▶ [Problem] Keep every word of the listing and drop the images when you write it out.
------ Collected data ------
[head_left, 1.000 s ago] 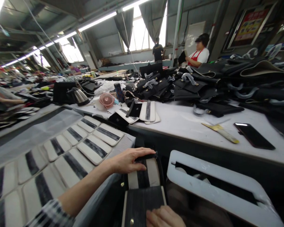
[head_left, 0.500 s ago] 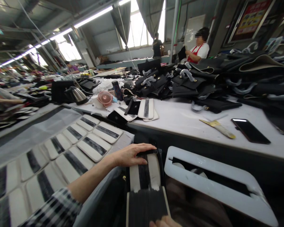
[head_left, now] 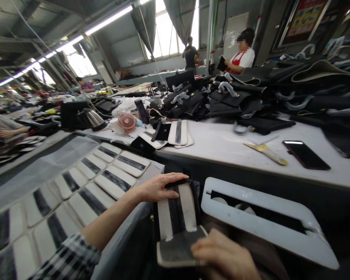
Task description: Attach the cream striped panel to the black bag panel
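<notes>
A black pouch (head_left: 177, 223) lies in front of the near edge of the white tabletop (head_left: 216, 144), beside the right edge of the grey-covered tabletop (head_left: 55, 157); what carries it is hidden. The left hand (head_left: 161, 187) holds its far end, thumb on the striped face and fingers stretched over the rim. The right hand (head_left: 226, 251) is blurred, fingers bent over the right side of the near flap (head_left: 175, 249); I cannot tell whether it pinches or only presses.

As far as shows, the dark stripe is already on the pouch's pale face and on the pale panels (head_left: 115, 181) laid in 2 rows on the grey-covered tabletop. The flap covers only the near part of the pouch, its fold marked with whitish smears, so I judge this piece unfinished; the panels in the rows lie apart from any pouch.

Compared with 0.5 s ago, the right hand has come up from the flap's near end and shows more fully, and the flap looks shorter, its rounded near edge now in sight. The left hand keeps its place on the far end.
</notes>
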A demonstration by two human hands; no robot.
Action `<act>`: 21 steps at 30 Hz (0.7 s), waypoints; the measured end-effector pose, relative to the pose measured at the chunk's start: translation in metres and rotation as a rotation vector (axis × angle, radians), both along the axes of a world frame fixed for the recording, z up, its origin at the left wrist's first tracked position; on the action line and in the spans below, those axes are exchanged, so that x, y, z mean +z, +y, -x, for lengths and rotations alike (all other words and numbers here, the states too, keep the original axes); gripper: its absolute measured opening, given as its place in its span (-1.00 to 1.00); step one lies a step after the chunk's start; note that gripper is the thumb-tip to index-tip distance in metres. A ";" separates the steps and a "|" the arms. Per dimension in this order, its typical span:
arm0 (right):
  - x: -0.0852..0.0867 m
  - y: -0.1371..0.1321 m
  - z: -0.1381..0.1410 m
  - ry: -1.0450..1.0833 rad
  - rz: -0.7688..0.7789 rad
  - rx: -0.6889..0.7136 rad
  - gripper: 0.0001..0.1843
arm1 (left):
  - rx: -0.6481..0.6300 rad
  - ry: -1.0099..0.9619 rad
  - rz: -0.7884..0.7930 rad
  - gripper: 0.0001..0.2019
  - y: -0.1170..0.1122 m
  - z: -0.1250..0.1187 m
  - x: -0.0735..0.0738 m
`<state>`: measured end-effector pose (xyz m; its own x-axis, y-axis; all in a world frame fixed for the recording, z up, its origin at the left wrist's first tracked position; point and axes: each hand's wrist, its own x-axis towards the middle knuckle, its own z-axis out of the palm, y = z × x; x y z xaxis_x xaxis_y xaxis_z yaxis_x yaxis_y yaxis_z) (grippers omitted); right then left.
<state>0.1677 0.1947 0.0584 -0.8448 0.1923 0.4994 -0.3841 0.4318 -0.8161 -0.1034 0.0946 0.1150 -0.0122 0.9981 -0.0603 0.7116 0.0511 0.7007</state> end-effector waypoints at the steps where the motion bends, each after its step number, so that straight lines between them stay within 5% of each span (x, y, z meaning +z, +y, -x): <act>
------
▶ [Response for this exercise]
[head_left, 1.000 s ago] 
[head_left, 0.500 s ago] 
[head_left, now] 
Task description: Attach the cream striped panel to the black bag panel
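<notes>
A black pouch (head_left: 177, 223) lies in front of the near edge of the white tabletop (head_left: 216, 144), beside the right edge of the grey-covered tabletop (head_left: 55, 157); what carries it is hidden. The left hand (head_left: 161, 187) holds its far end, thumb on the striped face and fingers stretched over the rim. The right hand (head_left: 226, 251) is blurred, fingers bent over the right side of the near flap (head_left: 175, 249); I cannot tell whether it pinches or only presses.

As far as shows, the dark stripe is already on the pouch's pale face and on the pale panels (head_left: 115, 181) laid in 2 rows on the grey-covered tabletop. The flap covers only the near part of the pouch, its fold marked with whitish smears, so I judge this piece unfinished; the panels in the rows lie apart from any pouch.

Compared with 0.5 s ago, the right hand has come up from the flap's near end and shows more fully, and the flap looks shorter, its rounded near edge now in sight. The left hand keeps its place on the far end.
</notes>
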A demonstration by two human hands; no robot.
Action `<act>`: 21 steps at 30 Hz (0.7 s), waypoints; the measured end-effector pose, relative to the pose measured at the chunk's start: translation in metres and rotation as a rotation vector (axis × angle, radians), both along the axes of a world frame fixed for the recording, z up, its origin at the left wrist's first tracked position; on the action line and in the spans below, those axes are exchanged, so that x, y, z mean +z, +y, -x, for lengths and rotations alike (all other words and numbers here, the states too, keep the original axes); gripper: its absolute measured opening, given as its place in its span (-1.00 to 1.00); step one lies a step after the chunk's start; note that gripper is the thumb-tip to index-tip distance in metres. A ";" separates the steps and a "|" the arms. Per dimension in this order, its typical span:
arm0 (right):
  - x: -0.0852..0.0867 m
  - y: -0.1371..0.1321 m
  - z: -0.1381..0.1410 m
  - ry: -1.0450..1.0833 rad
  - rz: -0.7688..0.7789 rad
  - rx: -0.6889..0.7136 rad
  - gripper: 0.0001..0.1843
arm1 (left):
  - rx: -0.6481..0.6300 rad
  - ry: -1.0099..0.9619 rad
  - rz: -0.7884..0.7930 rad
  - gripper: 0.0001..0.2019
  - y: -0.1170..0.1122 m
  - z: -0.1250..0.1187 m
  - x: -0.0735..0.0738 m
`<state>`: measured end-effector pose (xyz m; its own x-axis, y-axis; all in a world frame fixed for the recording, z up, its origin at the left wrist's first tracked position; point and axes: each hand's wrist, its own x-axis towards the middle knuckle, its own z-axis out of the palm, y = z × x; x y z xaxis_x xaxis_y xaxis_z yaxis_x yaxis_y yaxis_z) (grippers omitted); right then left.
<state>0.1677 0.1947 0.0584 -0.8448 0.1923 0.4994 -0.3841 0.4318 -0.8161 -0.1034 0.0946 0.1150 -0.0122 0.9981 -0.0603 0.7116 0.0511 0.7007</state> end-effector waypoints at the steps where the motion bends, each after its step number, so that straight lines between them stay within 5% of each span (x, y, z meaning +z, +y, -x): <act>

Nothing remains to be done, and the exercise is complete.